-- Task instructions --
Quote exactly the lines spanning from the top of the data below to the line that contains "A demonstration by", including both.

-- Material provided --
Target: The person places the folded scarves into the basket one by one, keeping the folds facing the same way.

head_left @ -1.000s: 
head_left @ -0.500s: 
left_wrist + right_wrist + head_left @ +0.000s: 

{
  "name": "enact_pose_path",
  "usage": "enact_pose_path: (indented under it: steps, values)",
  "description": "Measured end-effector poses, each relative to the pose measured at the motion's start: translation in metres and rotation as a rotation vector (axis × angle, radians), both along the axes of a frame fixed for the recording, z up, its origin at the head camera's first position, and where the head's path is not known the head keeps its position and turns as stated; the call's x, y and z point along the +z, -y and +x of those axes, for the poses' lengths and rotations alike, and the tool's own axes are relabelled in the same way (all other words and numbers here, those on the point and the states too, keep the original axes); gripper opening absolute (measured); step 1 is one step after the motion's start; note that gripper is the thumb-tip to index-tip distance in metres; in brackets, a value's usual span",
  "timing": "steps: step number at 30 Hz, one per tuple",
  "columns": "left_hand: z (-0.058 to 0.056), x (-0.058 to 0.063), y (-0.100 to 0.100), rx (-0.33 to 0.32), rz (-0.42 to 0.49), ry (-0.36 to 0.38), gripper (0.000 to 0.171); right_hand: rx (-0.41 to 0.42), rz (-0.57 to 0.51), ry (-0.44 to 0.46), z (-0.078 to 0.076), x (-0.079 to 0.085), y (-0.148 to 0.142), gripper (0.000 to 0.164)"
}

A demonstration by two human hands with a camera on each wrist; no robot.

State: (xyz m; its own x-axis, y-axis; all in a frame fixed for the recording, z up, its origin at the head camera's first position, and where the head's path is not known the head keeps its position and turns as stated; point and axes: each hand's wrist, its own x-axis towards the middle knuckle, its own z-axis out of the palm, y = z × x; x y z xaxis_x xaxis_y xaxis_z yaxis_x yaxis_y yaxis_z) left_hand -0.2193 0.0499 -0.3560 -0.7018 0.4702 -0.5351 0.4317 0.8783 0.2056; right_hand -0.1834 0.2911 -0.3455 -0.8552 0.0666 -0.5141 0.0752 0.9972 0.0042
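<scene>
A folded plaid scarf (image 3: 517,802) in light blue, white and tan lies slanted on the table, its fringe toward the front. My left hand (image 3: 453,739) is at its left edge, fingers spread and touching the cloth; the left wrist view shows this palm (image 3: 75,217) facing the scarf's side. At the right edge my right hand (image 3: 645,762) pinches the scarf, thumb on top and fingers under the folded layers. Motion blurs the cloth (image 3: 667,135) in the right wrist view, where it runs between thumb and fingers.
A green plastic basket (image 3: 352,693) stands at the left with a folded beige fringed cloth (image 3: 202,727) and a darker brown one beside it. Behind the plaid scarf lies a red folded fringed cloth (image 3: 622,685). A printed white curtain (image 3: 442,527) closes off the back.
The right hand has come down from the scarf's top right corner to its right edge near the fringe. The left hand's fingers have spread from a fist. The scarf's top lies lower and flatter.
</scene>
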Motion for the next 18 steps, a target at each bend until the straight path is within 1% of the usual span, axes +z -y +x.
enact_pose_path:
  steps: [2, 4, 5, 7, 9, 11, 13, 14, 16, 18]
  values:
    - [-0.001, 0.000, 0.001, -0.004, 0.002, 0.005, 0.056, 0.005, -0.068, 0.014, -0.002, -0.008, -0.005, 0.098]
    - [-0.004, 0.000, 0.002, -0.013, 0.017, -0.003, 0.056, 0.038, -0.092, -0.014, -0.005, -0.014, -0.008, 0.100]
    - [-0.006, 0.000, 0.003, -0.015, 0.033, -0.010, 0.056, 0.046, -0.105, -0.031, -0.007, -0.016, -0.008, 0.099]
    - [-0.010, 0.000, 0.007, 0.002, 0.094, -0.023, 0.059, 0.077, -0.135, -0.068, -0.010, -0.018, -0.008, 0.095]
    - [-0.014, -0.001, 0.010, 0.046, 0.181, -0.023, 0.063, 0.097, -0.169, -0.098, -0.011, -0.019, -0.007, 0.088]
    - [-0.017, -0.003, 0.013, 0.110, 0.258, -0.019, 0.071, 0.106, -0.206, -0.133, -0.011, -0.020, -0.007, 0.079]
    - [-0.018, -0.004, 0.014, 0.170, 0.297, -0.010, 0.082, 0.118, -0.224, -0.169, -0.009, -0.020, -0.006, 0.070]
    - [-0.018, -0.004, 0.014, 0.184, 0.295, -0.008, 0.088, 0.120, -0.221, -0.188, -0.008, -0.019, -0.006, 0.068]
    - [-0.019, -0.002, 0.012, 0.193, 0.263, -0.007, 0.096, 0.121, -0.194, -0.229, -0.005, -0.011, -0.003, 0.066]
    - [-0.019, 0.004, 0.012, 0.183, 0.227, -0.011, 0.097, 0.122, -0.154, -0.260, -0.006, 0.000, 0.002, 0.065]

-- Result of this exercise --
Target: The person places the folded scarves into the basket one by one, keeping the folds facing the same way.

head_left @ -1.000s: 
head_left @ -0.500s: 
left_wrist + right_wrist + head_left @ +0.000s: 

{
  "name": "enact_pose_path",
  "usage": "enact_pose_path: (indented under it: steps, values)",
  "description": "Measured end-effector poses, each relative to the pose measured at the motion's start: translation in metres and rotation as a rotation vector (axis × angle, radians), both along the axes of a frame fixed for the recording, z up, its origin at the head camera's first position, and where the head's path is not known the head keeps its position and turns as stated; the call's x, y and z point along the +z, -y and +x of those axes, for the poses' lengths and rotations alike, and the tool's own axes are relabelled in the same way (all other words and numbers here, those on the point and the states too, keep the original axes); gripper opening absolute (measured); step 1 is one step after the motion's start; note that gripper is the thumb-tip to index-tip distance in metres; in brackets, a value's usual span",
  "timing": "steps: step number at 30 Hz, one per tuple",
  "columns": "left_hand: z (-0.058 to 0.056), x (-0.058 to 0.063), y (-0.100 to 0.100), rx (-0.33 to 0.32), rz (-0.42 to 0.49), ry (-0.36 to 0.38), gripper (0.000 to 0.171); right_hand: rx (-0.41 to 0.42), rz (-0.57 to 0.51), ry (-0.44 to 0.46), z (-0.078 to 0.076), x (-0.079 to 0.085), y (-0.148 to 0.142), gripper (0.000 to 0.164)"
}

A demonstration by two human hands with a camera on each wrist; no robot.

This exercise has now been fully answered.